Das Ergebnis sei laut Chung eine Umgestaltung der Bündnisse in der Region – sei es ein historisches Gipfeltreffen zwischen den USA, Japan und Südkorea, die wachsende Bedeutung von Militärbündnissen wie der Quad (Japan, USA, Australien und Indien) und AUKUS (Großbritannien, USA und Australien), die um den Bau von Atom-U-Booten der nächsten Generation ringen, oder engere Beziehungen zwischen den USA und den Philippinen.

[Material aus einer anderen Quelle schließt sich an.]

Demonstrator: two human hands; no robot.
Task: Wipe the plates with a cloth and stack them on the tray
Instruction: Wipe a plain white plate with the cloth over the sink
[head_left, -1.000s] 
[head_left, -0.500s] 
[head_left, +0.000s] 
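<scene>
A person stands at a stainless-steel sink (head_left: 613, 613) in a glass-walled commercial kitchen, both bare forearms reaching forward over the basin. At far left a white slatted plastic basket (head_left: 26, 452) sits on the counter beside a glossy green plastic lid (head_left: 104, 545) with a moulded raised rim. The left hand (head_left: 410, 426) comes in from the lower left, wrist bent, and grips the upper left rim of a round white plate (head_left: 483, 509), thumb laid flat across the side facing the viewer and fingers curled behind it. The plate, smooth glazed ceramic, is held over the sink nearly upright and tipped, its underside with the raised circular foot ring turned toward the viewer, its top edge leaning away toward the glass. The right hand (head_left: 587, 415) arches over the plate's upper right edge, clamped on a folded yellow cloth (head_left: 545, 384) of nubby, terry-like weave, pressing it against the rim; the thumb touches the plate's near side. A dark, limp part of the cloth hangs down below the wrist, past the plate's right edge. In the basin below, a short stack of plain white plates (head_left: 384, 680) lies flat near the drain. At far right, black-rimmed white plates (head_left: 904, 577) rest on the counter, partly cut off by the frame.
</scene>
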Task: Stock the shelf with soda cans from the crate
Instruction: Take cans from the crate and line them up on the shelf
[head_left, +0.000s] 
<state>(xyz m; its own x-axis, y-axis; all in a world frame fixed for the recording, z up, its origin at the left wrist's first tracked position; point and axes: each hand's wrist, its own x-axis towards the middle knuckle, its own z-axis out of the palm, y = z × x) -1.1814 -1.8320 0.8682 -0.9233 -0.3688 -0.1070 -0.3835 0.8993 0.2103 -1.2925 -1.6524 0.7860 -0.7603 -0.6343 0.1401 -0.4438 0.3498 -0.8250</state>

“China versucht, den Status quo in der gesamten Region zu verändern”, so Chung. Er fügte hinzu:

“Und das bedeutet, dass die Sicherheit Taiwans mit dem Südchinesischen Meer und dem Ostchinesischen Meer verbunden ist. Es bedeutet, dass wir nicht länger isoliert sind.”

Der BBC zufolge werde in Washington derzeit heftig darüber diskutiert, wie weit die USA bei der Unterstützung Taiwans gehen sollen. Viele langjährige China-Beobachter in Washington seien der Meinung, dass jedes öffentliche Engagement der USA Peking eher provozieren als abschrecken würde. Aber Washington wisse auch, dass Taiwan nicht darauf hoffen könne, sich allein zu verteidigen.

“Wir müssen uns in der ganzen Frage der strategischen Zweideutigkeit ruhig verhalten, während wir Taiwan bis an die Zähne bewaffnen” so ein langjähriger China-Beobachter in Washington gegenüber dem Sender.